The case was nicely made by Alec Philips of Goldman Sachs. "If a shutdown occurs, we would be surprised if congressional Republicans would want to risk another difficult situation only a couple of weeks later," he wrote. "The upshot is that while a shutdown would be unnecessarily disruptive, it might actually ease passage of a debt limit increase."
The idea was that if House Republicans got their shutdown Oct.1, they would be feeling enough political pain by Oct. 17 that they wouldn't dare add to it by breaching the debt ceiling. And that's exactly what happened.
"With the Republican-controlled House of Representatives engaged in a tense, government-shuttering budgetary standoff against a Democratic president and Senate, the Republican Party is now viewed favorably by 28% of Americans, down from 38% in September," writes Gallup. "This is the lowest favorable rating measured for either party since Gallup began asking this question in 1992."
In addition, markets are beginning to shudder. The GOP's business supporters are growing angry. Attention is being diverted from Obamacare's glitchy launch.

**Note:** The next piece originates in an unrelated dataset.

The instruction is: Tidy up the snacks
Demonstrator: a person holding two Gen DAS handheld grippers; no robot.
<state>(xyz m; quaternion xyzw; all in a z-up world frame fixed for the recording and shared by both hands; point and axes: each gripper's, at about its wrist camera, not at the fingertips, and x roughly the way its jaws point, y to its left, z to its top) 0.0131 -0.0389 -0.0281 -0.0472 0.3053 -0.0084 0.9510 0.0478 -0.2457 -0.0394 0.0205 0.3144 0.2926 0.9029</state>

Politico reports that Speaker John Boehner's decision to pay the bills for another six weeks is "a recognition of the political reality that he can’t engage in an increasingly long and grinding high-stakes government funding battle while also threatening the creditworthiness of the United States."
The Tea Party agrees. "We do not support clean debt ceiling increases," writes Michael Needham of Heritage Action for America, "but because Heritage Action is committed to giving House Leadership the flexibility they need to refocus the debate on Obamacare we will not key vote against the reported proposal.”
It's not clear what Republicans believe their endgame is here. The Tea Party believes it can swing attention to Obamacare. The Republican establishment wants budget negotiations with the White House. So far, the White House is holding firm to its position that there can be no negotiations until the government reopens.
But whatever the endgame, the fight now is over a government shutdown. That's bad. But it's not nearly as bad as a fight over the debt ceiling. It's evidence of how far into dysfunction American politics has fallen that this can or should be said, but thank God for the government shutdown. It might just have saved the country.